Output exactly, with nothing added, the entries from the first line through the line with "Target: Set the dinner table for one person".

- Stored items:
--------

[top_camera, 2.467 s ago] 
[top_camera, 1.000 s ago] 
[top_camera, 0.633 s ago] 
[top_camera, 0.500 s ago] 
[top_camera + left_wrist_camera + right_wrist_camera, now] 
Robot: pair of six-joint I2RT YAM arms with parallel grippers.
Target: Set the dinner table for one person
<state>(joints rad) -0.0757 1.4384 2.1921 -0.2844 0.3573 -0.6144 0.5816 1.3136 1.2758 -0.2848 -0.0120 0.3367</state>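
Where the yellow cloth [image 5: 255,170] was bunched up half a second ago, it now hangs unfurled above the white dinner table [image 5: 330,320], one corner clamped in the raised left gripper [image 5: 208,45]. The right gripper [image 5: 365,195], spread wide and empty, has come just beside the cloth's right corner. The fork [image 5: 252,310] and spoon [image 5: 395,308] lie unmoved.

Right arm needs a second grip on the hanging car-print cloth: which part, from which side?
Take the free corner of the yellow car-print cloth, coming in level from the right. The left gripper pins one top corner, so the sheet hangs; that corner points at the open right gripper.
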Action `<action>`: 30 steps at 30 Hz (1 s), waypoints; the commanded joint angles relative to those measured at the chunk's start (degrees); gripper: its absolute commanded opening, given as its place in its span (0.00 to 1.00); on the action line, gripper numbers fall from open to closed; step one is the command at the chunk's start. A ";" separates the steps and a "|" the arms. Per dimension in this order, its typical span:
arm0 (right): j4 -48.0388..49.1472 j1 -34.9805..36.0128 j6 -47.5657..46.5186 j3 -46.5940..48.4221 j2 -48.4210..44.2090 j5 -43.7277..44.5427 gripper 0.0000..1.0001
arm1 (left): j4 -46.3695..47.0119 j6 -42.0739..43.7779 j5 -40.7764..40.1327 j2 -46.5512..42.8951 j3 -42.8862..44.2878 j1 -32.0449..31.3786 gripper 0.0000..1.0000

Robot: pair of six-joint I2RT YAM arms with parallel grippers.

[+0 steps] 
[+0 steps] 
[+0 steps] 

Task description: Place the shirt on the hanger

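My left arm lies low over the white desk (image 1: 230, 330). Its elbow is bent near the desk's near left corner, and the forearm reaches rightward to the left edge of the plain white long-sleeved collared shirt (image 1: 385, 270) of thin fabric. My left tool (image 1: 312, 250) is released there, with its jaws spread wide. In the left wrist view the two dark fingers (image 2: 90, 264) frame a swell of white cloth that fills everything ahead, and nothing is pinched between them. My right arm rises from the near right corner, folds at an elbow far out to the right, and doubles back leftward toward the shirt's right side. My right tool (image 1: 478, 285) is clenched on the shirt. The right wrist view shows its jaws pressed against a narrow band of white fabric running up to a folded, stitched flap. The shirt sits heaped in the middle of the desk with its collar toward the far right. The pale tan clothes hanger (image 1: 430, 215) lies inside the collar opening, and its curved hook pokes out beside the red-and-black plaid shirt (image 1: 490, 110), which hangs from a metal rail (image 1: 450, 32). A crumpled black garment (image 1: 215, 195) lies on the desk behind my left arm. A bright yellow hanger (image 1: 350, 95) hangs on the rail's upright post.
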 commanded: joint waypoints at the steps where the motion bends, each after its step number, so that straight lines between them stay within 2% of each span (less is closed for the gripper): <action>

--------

- Answer to the exercise:
[top_camera, 2.467 s ago] 
[top_camera, 1.000 s ago] 
[top_camera, 0.633 s ago] 
[top_camera, 0.500 s ago] 
[top_camera + left_wrist_camera + right_wrist_camera, now] 
Robot: pair of six-joint I2RT YAM arms with parallel grippers.
Target: Set the dinner table for one person

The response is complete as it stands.